_WHAT NEEDS TO BE DONE:_ Please reproduce the data in its entirety, word for word.

_RECORDED DATA:_

++++

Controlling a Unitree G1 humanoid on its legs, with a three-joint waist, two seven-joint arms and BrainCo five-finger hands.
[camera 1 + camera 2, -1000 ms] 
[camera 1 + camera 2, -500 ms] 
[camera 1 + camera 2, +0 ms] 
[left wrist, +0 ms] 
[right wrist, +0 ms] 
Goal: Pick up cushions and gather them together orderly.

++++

_EXERCISE ANSWER:_
Controlling a Unitree G1 humanoid on its legs, with a three-joint waist, two seven-joint arms and BrainCo five-finger hands.
[camera 1 + camera 2, -1000 ms] 
[camera 1 + camera 2, -500 ms] 
[camera 1 + camera 2, +0 ms] 
[left wrist, +0 ms] 
[right wrist, +0 ms] 
Goal: Pick up cushions and gather them together orderly.

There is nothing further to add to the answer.